# Apple Mini DisplayPort to Composite video



## MarshallPope (May 31, 2011)

I have been looking for the past several days for a way to convert the Mini DisplayPort output of my MacBook Pro to Composite RCA. From what I've seen, there is no analog signal present in the MDP that would simply require a passive adapter cable. Does anyone have a favorite (cheap: church youth budget) converter to suggest? I am hoping to find something consumer-level for less than $50 or so, but I could go a bit higher if I have to. The reason I need composite is that everything else in the space uses composite through a cheap switcher.
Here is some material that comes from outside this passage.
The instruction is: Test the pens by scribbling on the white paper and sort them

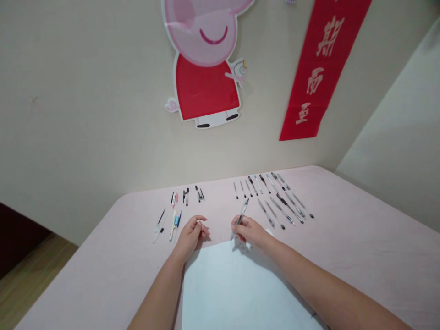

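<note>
White paper (223,288) mostly blank; R hand (249,230) grips pen (244,209) at paper's far edge, L hand (190,236) empty, half-curled; other pens (289,208) nr bench's (364,247) far edge

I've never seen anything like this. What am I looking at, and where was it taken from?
There is no machine here: these are a person's own bare hands. The single picture comes from a camera worn on their head, looking forward and down. A sheet of white paper lies before them on a pale pink table. The right hand holds a pen; the left hand shows nothing in it. More pens lie in two rows beyond the right hand. A cartoon pig cutout and a red banner are on the wall.
</note>
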`<state>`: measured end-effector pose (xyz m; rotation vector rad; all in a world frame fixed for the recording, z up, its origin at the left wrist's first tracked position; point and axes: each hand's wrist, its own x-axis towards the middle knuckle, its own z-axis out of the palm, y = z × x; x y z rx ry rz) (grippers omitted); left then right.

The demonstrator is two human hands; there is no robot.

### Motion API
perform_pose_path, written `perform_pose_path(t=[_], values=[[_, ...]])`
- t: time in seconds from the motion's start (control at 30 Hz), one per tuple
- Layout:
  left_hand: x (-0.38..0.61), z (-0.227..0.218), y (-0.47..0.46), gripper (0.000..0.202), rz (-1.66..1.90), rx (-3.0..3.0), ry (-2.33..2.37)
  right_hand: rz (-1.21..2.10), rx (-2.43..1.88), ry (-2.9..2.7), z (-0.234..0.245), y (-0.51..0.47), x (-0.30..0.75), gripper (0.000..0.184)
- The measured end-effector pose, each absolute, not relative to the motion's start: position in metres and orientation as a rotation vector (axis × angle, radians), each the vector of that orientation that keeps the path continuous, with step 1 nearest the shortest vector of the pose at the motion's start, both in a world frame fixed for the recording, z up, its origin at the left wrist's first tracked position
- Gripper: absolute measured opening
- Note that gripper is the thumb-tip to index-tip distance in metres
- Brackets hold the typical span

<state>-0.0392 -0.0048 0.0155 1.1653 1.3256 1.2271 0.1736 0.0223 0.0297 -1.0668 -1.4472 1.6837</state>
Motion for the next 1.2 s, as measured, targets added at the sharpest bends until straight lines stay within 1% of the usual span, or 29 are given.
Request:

I also have a VGA run installed to the projector, but I do not use it because that would require using the remote from the stage to switch inputs on the projector.

Thanks in advance


----------



## derekleffew (May 31, 2011)

You _can't_ get there in one step, but you _can_ get there within budget. 

From Advice for Apple MacBook Video Out: Mini DisplayPort « Josh’s Blog :

> For Mini DisplayPort Video Output to an older TV (RCA inputs), you will need the following 2 items:
> Mini DisplayPort to VGA Female Adapter Cable for $12.12.
> VideoSecu PC Laptop Mac Computor to TV Presentation Converter, VGA to Video VGA2TV 1L7 for $18.89 (unit requires a USB Power Adapter).


When I bought my MacBook 3.5 years ago, I bought an Apple Mini-DVI to Video Adapter and an Apple Mini DVI to VGA Adapter. I've used both exactly once, but I was very thankful I had them both times!


----------



## MarshallPope (Jun 1, 2011)

Thanks, Derek. That's terrific.
Now, why couldn't I find that?


----------



## museav (Jun 1, 2011)

Just keep in mind that you often get what you pay for. Read the reviews of that adapter and it seems that many of them fail within 6 months with many people apparently then paying the extra for the Apple version. And scan converters can vary greatly in quality especially when related to larger images, especially in applications involving text or detailed graphics.

Another potential consideration is that Apple is very proactive regarding HDCP and the mini-DisplayPort to VGA adapters do not support HDCP, so you will probably not be able to display HDCP protected content. There may be some ways around that, however the converter noted apparently only handles 640x480, 800x600 and 1024x768 resolutions so any higher resolutions or widescreen format resolutions probably won't work and if practical you might actually be better off to start with a 640x480 source resolution rather than to have the converter have to scale it down.


----------



## MarshallPope (Jun 30, 2011)

Well, it came in today. I am still fighting with the interlacing, but it should work fine for some applications.


----------